No tempo das vindimas, o senhor João da Sara trazia das vinhas num carro de bois dornas de uvas, durante alguns dias dois homens, um de cada lado do sarindão desfaziam-nas para dentro de grandes selhas.
Não era só nesta casa que as criadas eram "escravas", no solar da frente passava-se o mesmo. A minha avó paterna; Maria Joana, fartou-se de lavar roupa na "charca" a troco de coisa nenhuma:" pão com cebola, azeitonas, farinheira, toucinho rançoso...
Aos domingos, quando a patroa "D. Maria do Céu" ia à missa, as criadas vingavam-se, a governanta "mãe do meu tio Fausto" ia ao pote das chouriças, ao queijo e era fartar...
Meu pai brincava com os filhos da casa, ia à gaveta e comia o que lá havia, no dia em que morreu o senhor José da Cunha nunca mais o deixaram...
Contava que os filhos dos patrões também se juntavam às criadas, um deles foi dizer à mãe, nunca mais teve direito à petisqueira.
Ontem era assim, hoje se não nos pusermos a pau, para lá caminhamos, os ricos querem ser cada vez mais ricos.
É a vida
J.M.S

Anônimo disse...

Como diria o nosso poeta Guerra Junqueiro, numa violenta crítica à Igreja conservadora da sua época (num livro proibido antes de Abril/74): "O progresso é um carro sem travões."
Quer dizer que os tempos mudaram, progrediram!

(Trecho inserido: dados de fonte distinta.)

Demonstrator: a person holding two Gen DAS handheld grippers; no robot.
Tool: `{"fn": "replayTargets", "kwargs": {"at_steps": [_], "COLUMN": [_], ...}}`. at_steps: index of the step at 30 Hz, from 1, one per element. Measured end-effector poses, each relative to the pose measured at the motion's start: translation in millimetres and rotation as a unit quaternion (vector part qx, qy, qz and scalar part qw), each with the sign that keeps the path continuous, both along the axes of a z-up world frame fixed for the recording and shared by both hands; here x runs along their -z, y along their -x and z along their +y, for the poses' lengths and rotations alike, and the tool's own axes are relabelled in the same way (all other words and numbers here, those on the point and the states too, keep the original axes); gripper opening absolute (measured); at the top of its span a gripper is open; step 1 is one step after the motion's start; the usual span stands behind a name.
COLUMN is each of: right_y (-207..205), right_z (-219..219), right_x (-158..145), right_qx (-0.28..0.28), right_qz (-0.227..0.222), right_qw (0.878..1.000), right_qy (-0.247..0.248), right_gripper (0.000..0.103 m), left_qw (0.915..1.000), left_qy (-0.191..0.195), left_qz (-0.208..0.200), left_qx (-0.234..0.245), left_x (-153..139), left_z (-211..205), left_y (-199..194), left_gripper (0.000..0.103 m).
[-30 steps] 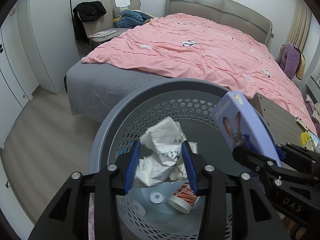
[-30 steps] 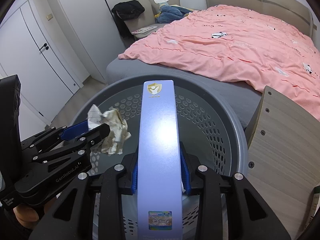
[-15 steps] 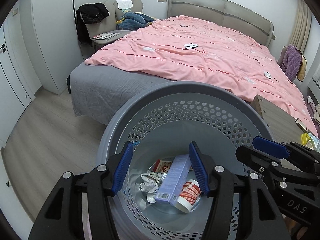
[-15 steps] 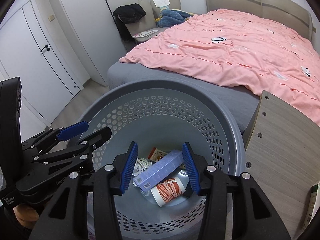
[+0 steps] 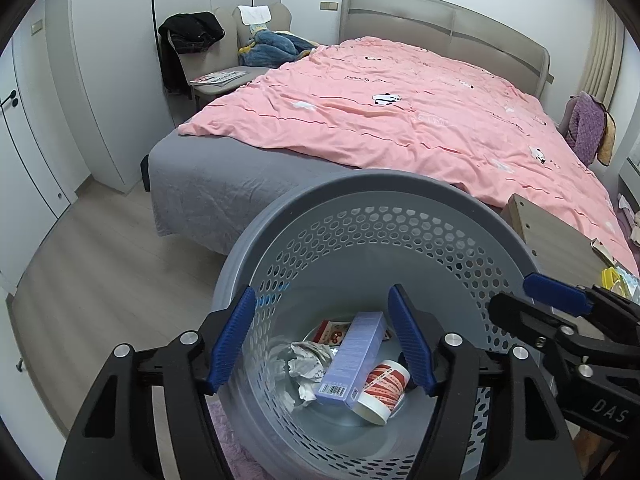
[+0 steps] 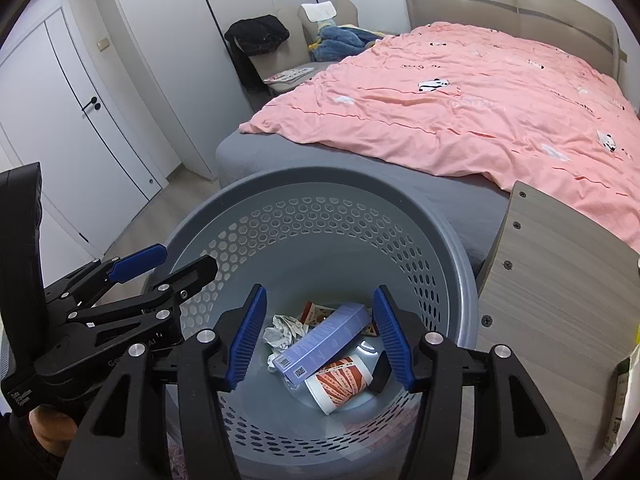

O que parece impossível é a situação narrada na história (se falarmos em tempo histórico), ter sido, praticanmente, ontem. Tempos miseráveis!
O JMS lembra-se de mais coisas que eu. Eu, era pequeno, andava pela rua da Costa abaixo e acima, buscar água à fonte velha para a minha mãe. Daquela casa não me lembro de muito mais do que da ti´Tonha, gorda, muitas vezes à janela. Ou quase sempre a tossir dentro de casa!! Quando lá passo lembro-me. A casa hoje está vazia e sem vida! "Gone with the wind." Pois, é a vida...
Mas caimos no oposto. Hoje é frequente deixarmos azeitona, laranjas, figos, uvas, diospiros, etc, nas árvores e terras por cultivar. Muitas vezes (pode dizer-se assim), até se desperdiça carne e peixe. E há casos em que até se oferece a fruta e as pessoas recusam! Porque dá trabalho ir à horta colhê-la. Só aceitam se a colhermos e formos levar-lha a casa! Um estrondo!
Já nos esquecemos que houve tempos em que só comíamos um diospiros (quase uma iguaria de fruta), se alguém da quinta (do Conde ou do Cunha) nos desse algum! Nunca percebi por que é que o meu avô Bernardo, com a terra que tinha na serra, nunca plantou um diospireiro! Ó avô, então?!
Abraços.
ZB

Anônimo disse...

Esta história (ainda não consegui perceber muito bem ao que é que devemos chamar história ou estória) é mais nova do que eu, porque a minha tia, irmã da protagonista e da qual herdei o nome, morreu quando eu estava para nascer.
Algumas das memórias mais antigas que tenho também são daquela casa: a ti Tonha, a cozinha, a Nossa Senhora numa parede ao fundo do jardim… Talvez por isso, sinto uma grande tristeza por vê-la assim sem vida, apesar de tão bonita por fora.
O que mais me impressiona nesta história, para além do sentimento de que tudo era pecado, é o fatalismo da vida dos pobres. Dizia-se dos rapazes que iam para a guerra, que eram carne para canhão; e os pobres obrigados a servirem os ricos?

M. L. Ferreira

José Teodoro Prata disse...

Não gosto (detesto) o termo estórias, embora gente que estimo o use muito.
Segundo uma explicação que ouvi recentemente, estória é um termo usado no Brasil para designar uma história, destas que nós escrevemos com minúscula. Assim, história e estória são a mesma coisa.
Não há neste meu gosto qualquer nacionalismo. Até porque acho o português do Brasil uma evolução muito mais natural (popular) da nossa língua do que o português de Portugal, este metido em camisas de forças, desde o início do século XX, que nos deixaram a ilusão de que continuamos a escrever como escrevia Camões.